Do you remember that tingly delight as you pushed your hand against the pins? The fascination as everything moved, creating a perfect imprint of whatever you pushed up to it?
Imagine wearing something that responsive. Imagine the feeling as each individual pin or – in this case – bead rippled with your movement, with the shape of your collarbone, the twist of your head. This was my first, unforgettable experience with Wanshu Li’s jewellery.
Did I mention that it glows under UV light?
The launch of Craft Design House coincided with the launch of an exhibition that celebrated innovative craft and design in Scotland. The exhibition followed a competition that encouraged designer makers to challenge themselves with their practice.
Wanshu Li took part in this exhibition, and her collection included some incredible pieces, but her showstopper was a green collar. I couldn’t resist holding it in my hands and watching each link and bead undulate. I had never seen anything like it.
Moving Art on the Body
Wanshu, a recent graduate of the Edinburgh College of Art and artist in residence envisages her work as ‘moving art on the body.’
‘I would like to provide wearers with a live and intimate wearing experience for the body.’

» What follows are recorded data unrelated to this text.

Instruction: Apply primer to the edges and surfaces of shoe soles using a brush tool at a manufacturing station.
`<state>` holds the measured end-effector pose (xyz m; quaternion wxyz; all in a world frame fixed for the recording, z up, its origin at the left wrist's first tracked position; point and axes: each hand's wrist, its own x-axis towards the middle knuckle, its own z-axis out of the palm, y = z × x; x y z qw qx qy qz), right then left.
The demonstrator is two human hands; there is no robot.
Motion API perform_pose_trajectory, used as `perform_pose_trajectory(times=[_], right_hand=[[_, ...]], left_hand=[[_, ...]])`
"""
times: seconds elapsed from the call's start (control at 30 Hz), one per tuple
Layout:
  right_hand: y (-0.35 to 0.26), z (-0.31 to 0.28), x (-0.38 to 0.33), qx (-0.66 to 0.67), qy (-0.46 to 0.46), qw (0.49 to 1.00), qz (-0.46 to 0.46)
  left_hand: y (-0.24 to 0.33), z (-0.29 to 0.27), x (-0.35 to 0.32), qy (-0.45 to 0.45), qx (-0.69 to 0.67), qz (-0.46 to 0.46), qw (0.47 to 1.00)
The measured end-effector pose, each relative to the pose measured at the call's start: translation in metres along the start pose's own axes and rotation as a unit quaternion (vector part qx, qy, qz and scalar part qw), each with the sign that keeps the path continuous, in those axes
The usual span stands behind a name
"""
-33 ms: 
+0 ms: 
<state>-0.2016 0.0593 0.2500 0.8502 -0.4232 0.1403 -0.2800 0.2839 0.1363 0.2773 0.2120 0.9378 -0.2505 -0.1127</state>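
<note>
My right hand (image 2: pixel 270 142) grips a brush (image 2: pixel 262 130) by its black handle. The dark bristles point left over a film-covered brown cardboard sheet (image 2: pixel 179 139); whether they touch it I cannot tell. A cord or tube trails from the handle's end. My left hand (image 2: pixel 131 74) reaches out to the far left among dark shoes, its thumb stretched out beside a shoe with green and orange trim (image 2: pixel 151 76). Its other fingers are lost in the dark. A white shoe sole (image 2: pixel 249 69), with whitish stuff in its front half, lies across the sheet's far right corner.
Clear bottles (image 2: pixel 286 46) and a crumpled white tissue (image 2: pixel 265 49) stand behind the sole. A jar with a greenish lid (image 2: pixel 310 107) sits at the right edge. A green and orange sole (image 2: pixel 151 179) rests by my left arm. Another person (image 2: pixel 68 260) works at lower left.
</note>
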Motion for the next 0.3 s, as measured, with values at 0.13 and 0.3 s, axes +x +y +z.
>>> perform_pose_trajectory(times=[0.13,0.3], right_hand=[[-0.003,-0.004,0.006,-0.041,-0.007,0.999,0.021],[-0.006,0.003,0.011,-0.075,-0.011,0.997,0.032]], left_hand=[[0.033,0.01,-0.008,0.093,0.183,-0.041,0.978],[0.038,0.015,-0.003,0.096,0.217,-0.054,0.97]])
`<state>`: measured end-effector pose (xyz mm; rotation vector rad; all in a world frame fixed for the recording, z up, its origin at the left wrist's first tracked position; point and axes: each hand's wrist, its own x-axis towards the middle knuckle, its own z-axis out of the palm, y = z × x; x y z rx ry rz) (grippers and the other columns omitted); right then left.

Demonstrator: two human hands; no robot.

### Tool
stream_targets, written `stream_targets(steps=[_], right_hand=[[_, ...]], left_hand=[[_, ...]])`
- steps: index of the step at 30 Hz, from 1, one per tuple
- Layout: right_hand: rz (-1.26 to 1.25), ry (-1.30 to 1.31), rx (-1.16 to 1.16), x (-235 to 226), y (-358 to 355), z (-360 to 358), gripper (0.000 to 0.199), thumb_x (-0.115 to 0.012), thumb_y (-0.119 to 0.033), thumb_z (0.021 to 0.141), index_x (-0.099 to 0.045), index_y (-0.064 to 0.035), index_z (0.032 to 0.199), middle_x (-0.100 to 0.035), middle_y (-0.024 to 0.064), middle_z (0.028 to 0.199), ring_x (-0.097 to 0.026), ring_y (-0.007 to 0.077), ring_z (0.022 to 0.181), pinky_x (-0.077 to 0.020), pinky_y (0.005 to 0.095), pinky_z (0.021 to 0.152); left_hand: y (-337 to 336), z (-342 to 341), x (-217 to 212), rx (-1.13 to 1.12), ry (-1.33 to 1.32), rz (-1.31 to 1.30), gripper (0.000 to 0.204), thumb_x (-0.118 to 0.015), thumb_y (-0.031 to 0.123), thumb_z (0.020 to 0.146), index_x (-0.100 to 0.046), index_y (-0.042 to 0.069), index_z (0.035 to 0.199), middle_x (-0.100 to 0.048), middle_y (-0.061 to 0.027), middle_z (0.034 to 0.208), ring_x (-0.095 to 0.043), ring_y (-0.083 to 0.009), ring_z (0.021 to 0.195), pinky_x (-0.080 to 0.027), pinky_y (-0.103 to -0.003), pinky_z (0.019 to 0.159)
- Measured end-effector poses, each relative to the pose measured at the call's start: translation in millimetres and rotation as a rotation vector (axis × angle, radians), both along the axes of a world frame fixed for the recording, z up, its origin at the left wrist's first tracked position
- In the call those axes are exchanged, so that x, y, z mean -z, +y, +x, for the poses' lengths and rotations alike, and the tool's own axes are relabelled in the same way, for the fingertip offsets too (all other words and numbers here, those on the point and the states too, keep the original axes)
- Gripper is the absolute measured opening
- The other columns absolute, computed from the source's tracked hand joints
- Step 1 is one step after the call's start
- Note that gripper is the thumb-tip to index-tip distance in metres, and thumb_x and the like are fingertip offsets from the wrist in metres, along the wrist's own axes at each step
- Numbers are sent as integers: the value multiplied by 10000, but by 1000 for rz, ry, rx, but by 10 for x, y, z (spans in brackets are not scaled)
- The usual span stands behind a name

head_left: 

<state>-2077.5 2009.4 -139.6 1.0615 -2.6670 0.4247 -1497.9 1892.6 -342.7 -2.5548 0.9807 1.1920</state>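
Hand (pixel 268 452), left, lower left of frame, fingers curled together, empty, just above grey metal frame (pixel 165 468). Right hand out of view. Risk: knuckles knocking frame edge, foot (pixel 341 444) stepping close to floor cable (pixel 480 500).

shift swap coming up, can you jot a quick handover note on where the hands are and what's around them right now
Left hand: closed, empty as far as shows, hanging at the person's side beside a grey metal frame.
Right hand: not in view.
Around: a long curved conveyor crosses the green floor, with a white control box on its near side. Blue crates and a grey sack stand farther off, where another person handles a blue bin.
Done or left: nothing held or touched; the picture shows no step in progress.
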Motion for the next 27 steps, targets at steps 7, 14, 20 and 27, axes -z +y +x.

Wanshu’s jewellery is intended as a ‘multi-sensory experience’ involving touch, sound and vision. Her unique work is characterised by the free movement of every single bead, painstakingly painted and attached individually. Her jewellery creates gentle sounds as it is moved. Each piece and each bead of each piece develop a luxuriously sensorial relationship with the wearer as they plays uniquely upon the skin.
From China to Edinburgh
Wanshu Li is originally from the town of Harbin in northeast China. It was there that she first displayed her creative flair and attended her first jewellery workshop. Wanshu went on to study Jewellery and Silversmithing at the Beijing University of Technology. Eventually, she arrived in Edinburgh to pursue postgraduate study at the ECA.
‘For me, [living in Edinburgh] was the first time that I lived and studied in a foreign country for such a long time…I found myself becoming more independent, confident and open-minded especially in developing my work. In order to find more inspiration, I often go to museums, galleries, and travel around Europe.’
Edinburgh appealed to Wanshu for its artistic atmosphere and cultural diversity and inclusiveness, but travelling in general is vital to her work. She actively seeks out new cultures and perspectives and relishes the fresh sources of inspiration that she gains from travel.
Exploring and pushing her materials is Wanshu’s favourite stage of her jewellery-making process. Her graduate collections led her to experiment with UV light and fluorescent materials. Her aim was to capture the essence of ‘free-swimming marine animals such as jellyfish or coral, which are soft, light, and glowing with characteristic amazing colours.’ Wanshu’s focus on these creatures made her determined to combine a sense of movement and light in her work.
In the future, Wanshu Li hopes to collaborate with fashion designers, lighting designers and dancers. She wants to continue pushing her work and challenging her practice in different ways.
We can’t wait to see what she will come up with next!